From the data below, set down exactly the lines between the one holding "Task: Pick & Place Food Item" and the one holding "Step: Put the", inclusive, and no others.

• **DATA SECTION**
• • • • •

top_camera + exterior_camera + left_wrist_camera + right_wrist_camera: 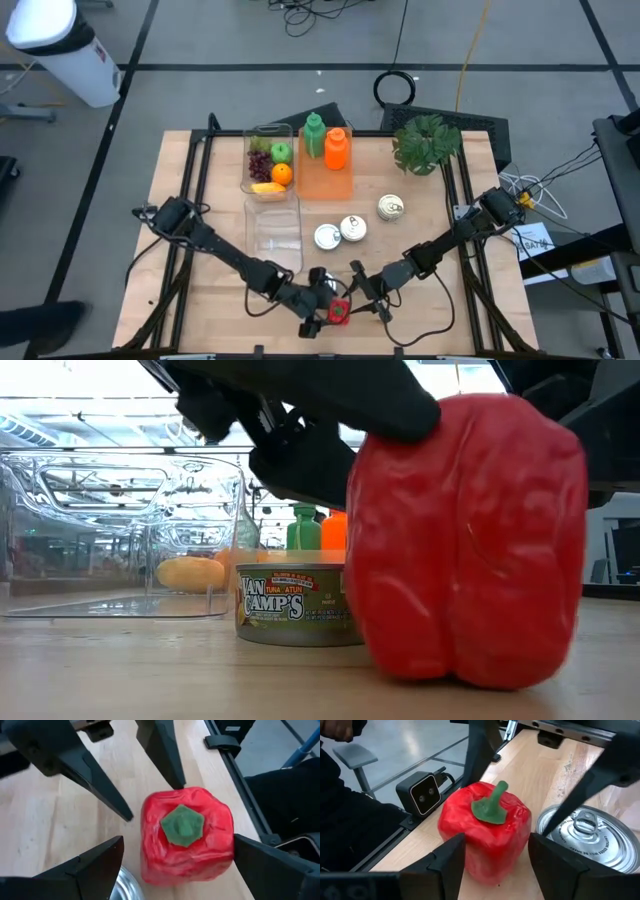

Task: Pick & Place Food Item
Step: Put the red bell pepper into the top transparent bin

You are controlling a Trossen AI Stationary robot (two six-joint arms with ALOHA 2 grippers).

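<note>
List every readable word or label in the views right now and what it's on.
"VAN CAMP'S": on the can label, low view; the first letter is partly cut off.
"TUNA" and "ATUN": small print above it on the same label.
Other small print on that label: too blurred to read.
Paper sheet beside the table, high view: print too small to read.
No other legible text.

Both end effectors meet at a small red bell pepper [339, 312] near the wooden counter's [420, 250] front edge.
</note>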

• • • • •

• **RESULT OF THE TASK**
Task: Pick & Place Food Item
Step: Put the red bell pepper into the top transparent bin

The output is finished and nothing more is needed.